Limbo as the space between heaven and hell where unblessed babies float, sighing; limbo as the supple-spined Calypsonian dance craze: here exists The Immoralist. Elisa Ambrogio, Magik Markers power front, lyric intelligence, guitar g'rilla, and awkward weirdo, is back (and forth, too) to deposit her first full length solo outing on yer doorstep! The Immoralist lies at the wicked crossroads of Wilson Pickett's electric wail and the sweetest of Wilson Phillips harmonies. A pox on the venal mind too workaday and SEO oriented to pick up the x/y axis what she's putting down!
Exhibiting a new refinement on The Immoralist, Elisa's earliest childhood musical loves- The Poni-Tails, Tiffany, and The Dixie Cups- rise through the haze-n-raze of electric guitar and drums with a pop repercussion previously unexplored by Magik Markers. Glossy melodies, drums that throb with the rhythmic stamp of a celibate sect, and layers of vocals joined in harmony over stark sound-beds engage a whole new quadrant of Starship Ambrogio. Meanwhile, the endocrine hiss of Love's Baby Soft and heart-caught-in-throat emulsion sweats from the tracks, taking Cale's conceit of fear as man's best friend and playing fetch with it.
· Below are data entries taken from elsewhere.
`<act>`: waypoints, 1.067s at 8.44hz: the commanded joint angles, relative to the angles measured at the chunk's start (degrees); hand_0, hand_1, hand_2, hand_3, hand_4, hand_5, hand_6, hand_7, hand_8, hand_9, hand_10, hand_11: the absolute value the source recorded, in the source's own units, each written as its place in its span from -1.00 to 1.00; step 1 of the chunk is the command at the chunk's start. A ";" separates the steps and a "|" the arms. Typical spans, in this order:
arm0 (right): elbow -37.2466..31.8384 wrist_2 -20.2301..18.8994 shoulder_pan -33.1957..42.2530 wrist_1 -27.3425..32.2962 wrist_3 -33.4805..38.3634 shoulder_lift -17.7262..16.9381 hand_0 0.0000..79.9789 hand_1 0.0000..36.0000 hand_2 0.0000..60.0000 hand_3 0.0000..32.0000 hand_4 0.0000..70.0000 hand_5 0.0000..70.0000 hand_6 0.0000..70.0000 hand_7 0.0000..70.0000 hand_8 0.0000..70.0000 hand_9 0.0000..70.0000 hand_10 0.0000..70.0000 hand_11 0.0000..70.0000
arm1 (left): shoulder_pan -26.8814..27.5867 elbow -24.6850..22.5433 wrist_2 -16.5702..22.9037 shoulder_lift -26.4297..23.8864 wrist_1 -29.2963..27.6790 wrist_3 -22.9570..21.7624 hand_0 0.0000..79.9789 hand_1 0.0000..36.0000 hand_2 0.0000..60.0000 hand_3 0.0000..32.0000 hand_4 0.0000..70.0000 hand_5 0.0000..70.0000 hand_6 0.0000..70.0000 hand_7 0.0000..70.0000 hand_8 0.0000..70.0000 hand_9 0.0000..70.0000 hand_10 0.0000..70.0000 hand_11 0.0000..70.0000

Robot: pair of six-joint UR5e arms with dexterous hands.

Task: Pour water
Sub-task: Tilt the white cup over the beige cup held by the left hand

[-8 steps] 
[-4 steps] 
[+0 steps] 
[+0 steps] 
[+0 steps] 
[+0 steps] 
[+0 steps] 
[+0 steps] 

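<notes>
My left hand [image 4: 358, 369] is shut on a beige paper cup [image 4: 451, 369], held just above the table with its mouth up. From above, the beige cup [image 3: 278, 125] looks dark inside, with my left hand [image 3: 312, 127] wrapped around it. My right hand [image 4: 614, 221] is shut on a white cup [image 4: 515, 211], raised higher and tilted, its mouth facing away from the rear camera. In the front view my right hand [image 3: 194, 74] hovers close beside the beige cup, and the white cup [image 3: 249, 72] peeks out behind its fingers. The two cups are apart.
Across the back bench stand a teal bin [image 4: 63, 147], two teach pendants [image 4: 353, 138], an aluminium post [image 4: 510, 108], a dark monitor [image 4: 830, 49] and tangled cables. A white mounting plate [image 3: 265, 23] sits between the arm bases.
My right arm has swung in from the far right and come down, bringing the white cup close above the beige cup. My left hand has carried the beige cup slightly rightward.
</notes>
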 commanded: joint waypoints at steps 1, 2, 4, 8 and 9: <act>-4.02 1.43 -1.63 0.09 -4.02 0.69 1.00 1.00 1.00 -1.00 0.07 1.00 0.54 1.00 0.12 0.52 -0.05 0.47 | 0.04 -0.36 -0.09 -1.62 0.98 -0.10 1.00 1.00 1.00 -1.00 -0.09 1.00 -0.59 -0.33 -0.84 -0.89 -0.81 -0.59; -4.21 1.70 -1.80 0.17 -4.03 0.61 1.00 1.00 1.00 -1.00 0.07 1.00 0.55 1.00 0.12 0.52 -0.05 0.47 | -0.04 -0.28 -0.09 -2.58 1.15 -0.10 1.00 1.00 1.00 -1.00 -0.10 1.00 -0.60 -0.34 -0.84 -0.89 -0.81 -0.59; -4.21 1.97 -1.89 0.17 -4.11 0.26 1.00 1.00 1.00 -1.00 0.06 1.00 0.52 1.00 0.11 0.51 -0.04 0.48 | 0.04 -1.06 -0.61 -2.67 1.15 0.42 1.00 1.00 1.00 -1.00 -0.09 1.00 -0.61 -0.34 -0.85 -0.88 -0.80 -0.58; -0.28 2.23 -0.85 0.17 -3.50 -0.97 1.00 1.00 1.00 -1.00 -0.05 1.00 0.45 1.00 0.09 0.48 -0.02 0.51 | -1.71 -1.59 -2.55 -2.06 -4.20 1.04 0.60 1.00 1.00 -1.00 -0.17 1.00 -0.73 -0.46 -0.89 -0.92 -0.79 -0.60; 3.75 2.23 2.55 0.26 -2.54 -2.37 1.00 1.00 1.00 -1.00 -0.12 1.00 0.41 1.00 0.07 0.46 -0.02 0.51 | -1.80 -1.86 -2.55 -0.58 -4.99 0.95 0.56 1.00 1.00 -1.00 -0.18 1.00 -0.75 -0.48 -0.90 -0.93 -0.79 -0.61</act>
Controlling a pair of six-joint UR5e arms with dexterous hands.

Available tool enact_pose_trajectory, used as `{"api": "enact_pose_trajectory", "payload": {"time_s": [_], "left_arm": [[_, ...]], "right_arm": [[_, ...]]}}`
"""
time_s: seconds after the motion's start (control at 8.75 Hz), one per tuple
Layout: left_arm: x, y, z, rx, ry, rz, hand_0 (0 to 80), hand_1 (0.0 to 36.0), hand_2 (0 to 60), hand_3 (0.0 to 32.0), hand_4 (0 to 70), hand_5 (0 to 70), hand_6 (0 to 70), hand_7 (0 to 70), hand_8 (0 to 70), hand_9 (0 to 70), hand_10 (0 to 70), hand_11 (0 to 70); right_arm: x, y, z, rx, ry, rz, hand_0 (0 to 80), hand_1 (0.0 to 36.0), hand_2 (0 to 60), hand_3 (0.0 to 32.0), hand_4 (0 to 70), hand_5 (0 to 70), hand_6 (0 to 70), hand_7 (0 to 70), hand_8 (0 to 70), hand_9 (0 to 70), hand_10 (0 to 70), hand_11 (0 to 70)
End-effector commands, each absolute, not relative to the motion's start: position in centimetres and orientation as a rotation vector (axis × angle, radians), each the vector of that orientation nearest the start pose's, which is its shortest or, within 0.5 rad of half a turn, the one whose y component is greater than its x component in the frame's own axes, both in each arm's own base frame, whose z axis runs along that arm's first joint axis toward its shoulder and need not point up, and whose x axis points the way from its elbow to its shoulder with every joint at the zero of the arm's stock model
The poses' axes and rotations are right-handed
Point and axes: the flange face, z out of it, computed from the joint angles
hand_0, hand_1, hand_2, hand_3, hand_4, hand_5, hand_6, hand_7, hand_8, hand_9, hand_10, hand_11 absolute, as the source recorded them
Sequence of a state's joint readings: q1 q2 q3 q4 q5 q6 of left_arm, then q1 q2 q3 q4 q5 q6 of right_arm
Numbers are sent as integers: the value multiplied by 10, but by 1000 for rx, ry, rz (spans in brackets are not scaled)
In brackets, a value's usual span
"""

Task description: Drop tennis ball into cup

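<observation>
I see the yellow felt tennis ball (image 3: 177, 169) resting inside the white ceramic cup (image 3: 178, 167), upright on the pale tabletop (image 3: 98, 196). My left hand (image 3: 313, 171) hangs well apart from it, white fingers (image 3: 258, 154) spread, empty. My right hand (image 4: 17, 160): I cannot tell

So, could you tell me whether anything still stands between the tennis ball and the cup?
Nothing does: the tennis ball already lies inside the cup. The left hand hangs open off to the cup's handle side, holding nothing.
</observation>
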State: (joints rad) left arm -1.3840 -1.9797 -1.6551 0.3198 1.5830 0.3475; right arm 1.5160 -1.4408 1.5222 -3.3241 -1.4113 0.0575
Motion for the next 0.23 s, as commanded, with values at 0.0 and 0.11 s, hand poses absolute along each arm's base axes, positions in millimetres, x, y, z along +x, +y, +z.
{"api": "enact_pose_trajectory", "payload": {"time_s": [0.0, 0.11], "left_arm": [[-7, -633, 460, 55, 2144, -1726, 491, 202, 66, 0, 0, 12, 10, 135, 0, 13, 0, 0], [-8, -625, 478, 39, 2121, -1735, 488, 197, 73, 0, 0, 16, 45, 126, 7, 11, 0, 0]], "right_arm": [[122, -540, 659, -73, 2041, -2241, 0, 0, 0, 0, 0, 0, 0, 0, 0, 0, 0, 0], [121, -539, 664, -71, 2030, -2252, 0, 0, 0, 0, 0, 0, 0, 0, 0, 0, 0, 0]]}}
What if Peter Laughner was a woman, and stayed alive? Geez, I don't know! This mix of humility and hubris, the sadness and direction all at once weave through the album. Here shines the dichotomy of a work that has a sadness, while it's very existence is proof of a joy. The vestigial melancholic glow of this album could not exist without a boundless optimism, so like, what the fuck? Elisa Ambrogio has a solo record (released October 2014), and it's called The Immoralist is what the fuck.